Taylor Jackson series (publication order)

Read these in order. Even when the case is “new,” the professional and personal fallout isn’t.

  1. All the Pretty Girls (2007): A killer’s pattern forces Taylor into escalating stakes and introduces the relationship web the series keeps building on.
  2. 14 (2008): A case built around timing and pressure, tightening Taylor’s world rather than expanding it.
  3. Judas Kiss (2009): Betrayal themes land harder here because the series has already established who Taylor trusts.
  4. The Cold Room (2010): A chilling investigation that pushes the team into more extreme psychological territory.
  5. The Immortals (2010): A darker, wider-scope case that tests how far obsession can masquerade as purpose.
  6. So Close the Hand of Death (2011): Grief and rage become investigative fuel, and the choices made here echo later.
  7. Where All the Dead Lie (2011): A culmination-style entry that leans on everything the series has taught you about Taylor’s instincts.
  8. Field of Graves (2016): A later-era Taylor book that assumes you know her history, and uses that history as pressure.
    8.5. Whiteout (novella): Optional, but best placed after Field of Graves if you’re reading everything in sequence.
  9. The Wolves Come at Night (2023): A return-to-Taylor entry with high personal stakes and a sense of consequences coming due.

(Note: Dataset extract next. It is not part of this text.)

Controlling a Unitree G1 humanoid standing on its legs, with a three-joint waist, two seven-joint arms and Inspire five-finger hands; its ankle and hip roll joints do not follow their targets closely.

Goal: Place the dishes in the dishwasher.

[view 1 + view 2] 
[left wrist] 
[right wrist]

Chronological order: For Taylor Jackson, chronological and publication order match closely, so publication order is the cleanest choice.

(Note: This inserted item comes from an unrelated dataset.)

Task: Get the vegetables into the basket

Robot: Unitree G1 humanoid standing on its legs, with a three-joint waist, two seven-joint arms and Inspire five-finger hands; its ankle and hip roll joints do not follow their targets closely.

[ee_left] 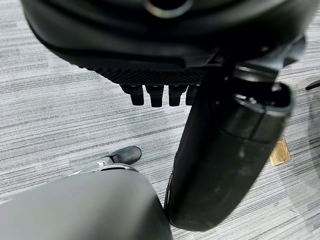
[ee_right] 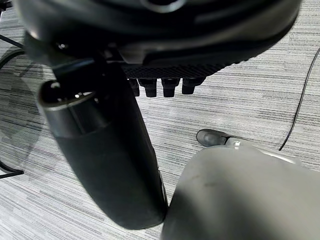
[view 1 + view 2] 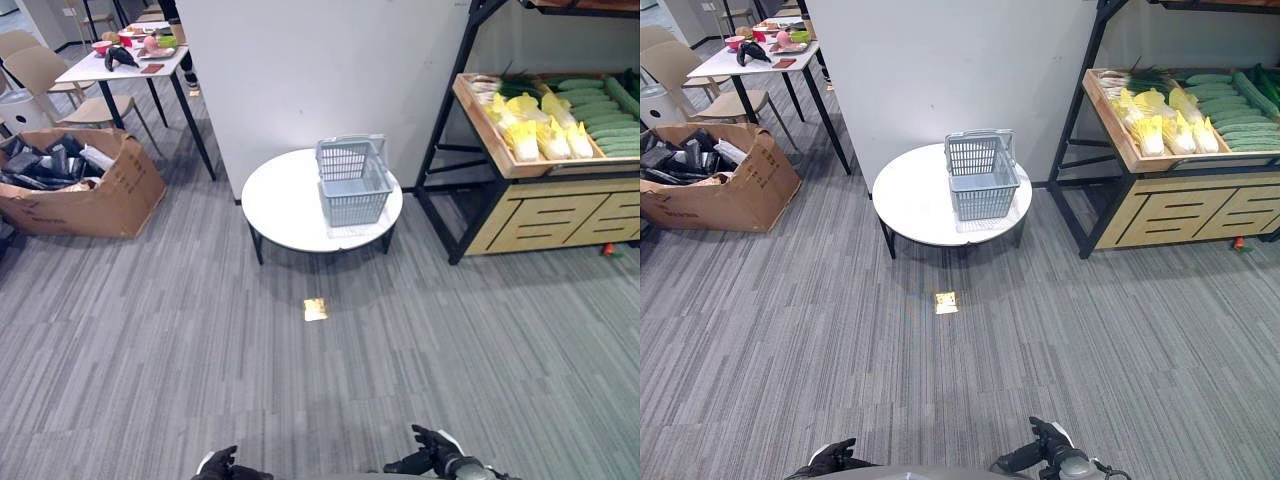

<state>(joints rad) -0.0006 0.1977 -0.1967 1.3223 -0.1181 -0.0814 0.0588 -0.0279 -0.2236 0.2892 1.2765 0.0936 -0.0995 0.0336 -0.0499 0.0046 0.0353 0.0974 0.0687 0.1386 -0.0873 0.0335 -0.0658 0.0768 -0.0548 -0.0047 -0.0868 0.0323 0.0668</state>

Dr. Samantha Owens series (publication order)

This series is its own continuity and reads best straight through.

  1. A Deeper Darkness (2012): A medical examiner’s work becomes entangled with institutional secrets and personal risk.
  2. Edge of Black (2012): Momentum-forward escalation, read directly after book 1 for maximum clarity.
  3. When Shadows Fall (2014): A “past coming back” structure that assumes you understand Sam’s baseline.
  4. What Lies Behind (2015): A closure-leaning entry that pays off the series’ accumulated tension.

A Brit in the FBI series (with Catherine Coulter) (publication order)

Co-written international thrillers following Nicholas Drummond and partner Michaela “Mike” Caine. Read in order.

  1. The Final Cut (2013)
  2. The Lost Key (2014)
  3. The End Game (2015)
  4. The Devil’s Triangle (2017)
  5. The Sixth Day (2018)
  6. The Last Second (2019)

Standalone thrillers (publication order)

These are not connected by plot or recurring main characters. Choose freely, or follow this list if you like seeing an author’s style evolve.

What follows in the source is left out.